-- Exercise goal --
Strip out the pictures and output each remaining line of the data word for word.

-- Recorded information --
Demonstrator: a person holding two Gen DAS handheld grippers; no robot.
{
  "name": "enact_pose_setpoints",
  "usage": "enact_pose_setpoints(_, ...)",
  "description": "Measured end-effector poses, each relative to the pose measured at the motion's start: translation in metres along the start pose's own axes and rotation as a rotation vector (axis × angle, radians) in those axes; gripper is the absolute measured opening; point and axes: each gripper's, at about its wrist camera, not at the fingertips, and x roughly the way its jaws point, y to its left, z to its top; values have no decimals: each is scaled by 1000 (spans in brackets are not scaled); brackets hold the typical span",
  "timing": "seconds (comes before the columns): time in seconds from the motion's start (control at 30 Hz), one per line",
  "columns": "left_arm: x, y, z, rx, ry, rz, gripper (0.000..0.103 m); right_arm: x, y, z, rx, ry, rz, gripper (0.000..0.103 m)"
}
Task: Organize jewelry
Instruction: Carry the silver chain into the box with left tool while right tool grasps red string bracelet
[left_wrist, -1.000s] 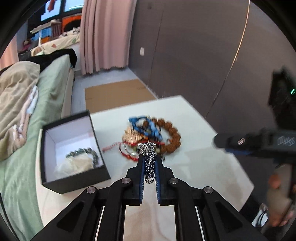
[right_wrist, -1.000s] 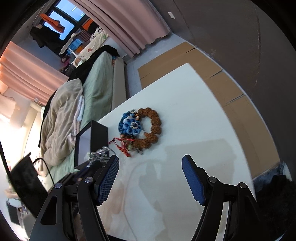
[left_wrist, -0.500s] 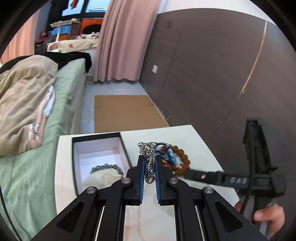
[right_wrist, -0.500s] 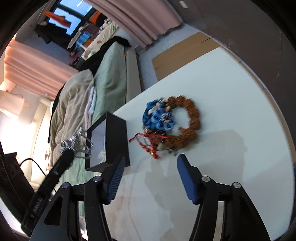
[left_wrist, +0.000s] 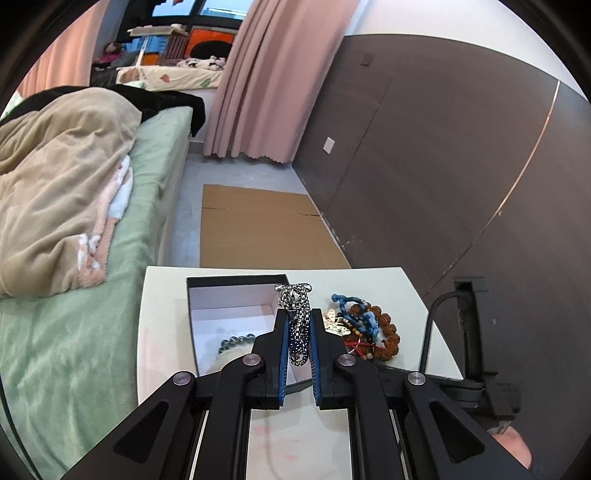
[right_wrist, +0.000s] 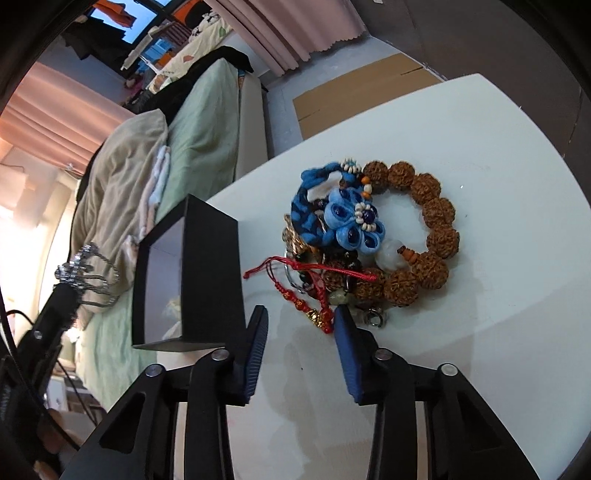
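- The black box (left_wrist: 236, 280) sits on the counter (right_wrist: 517, 332); bring your load over its open top before letting go.
- Your left gripper (left_wrist: 298, 334) is clamped on the silver chain bracelet (left_wrist: 295, 295), held above the box's right edge.
- Your right gripper (right_wrist: 299, 332), jaws apart and empty, hovers just right of the box, by the jewelry pile (right_wrist: 369, 236).
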Motion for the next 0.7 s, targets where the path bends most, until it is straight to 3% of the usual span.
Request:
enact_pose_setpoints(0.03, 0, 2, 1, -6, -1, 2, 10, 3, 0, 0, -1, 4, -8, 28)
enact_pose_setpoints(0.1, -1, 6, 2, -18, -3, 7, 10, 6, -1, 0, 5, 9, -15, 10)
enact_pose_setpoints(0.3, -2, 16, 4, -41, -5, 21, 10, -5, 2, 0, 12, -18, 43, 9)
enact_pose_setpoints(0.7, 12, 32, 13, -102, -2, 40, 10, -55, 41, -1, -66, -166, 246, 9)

-- Answer to the problem --
Demonstrator: a person holding two Gen DAS handheld grippers; no robot.
{
  "name": "enact_pose_setpoints",
  "usage": "enact_pose_setpoints(_, ...)",
  "description": "Measured end-effector poses, each relative to the pose measured at the motion's start: translation in metres along the start pose's own axes and rotation as a rotation vector (axis × angle, radians) in those axes; gripper is the absolute measured opening; point and axes: each gripper's, at about its wrist camera, not at the fingertips, and x roughly the way its jaws point, y to its left, z to its top; values have no decimals: each is scaled by 1000 (spans in brackets are not scaled); brackets hold the typical span",
  "timing": "seconds (comes before the columns): time in seconds from the motion's start (control at 30 Hz), one per line",
  "columns": "left_arm: x, y, z, rx, ry, rz, gripper (0.000..0.103 m); right_arm: x, y, z, rx, ry, rz, gripper (0.000..0.103 m)"
}
Task: Organize jewelry
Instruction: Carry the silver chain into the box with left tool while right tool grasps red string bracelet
[left_wrist, -1.000s] 
[right_wrist, -1.000s] 
[left_wrist, -0.500s] 
[right_wrist, -0.500s] 
[left_wrist, +0.000s] 
[right_wrist, +0.000s] 
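- The black box (left_wrist: 236, 280) sits on the counter (right_wrist: 517, 332); bring your load over its open top before letting go.
- Your left gripper (left_wrist: 298, 334) is clamped on the silver chain bracelet (left_wrist: 295, 295), held above the box's right edge.
- Your right gripper (right_wrist: 299, 332), jaws apart and empty, hovers just right of the box, by the jewelry pile (right_wrist: 369, 236).
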Motion for the next 0.7 s, targets where the path bends most, until it is straight to 3% of the usual span.
Request:
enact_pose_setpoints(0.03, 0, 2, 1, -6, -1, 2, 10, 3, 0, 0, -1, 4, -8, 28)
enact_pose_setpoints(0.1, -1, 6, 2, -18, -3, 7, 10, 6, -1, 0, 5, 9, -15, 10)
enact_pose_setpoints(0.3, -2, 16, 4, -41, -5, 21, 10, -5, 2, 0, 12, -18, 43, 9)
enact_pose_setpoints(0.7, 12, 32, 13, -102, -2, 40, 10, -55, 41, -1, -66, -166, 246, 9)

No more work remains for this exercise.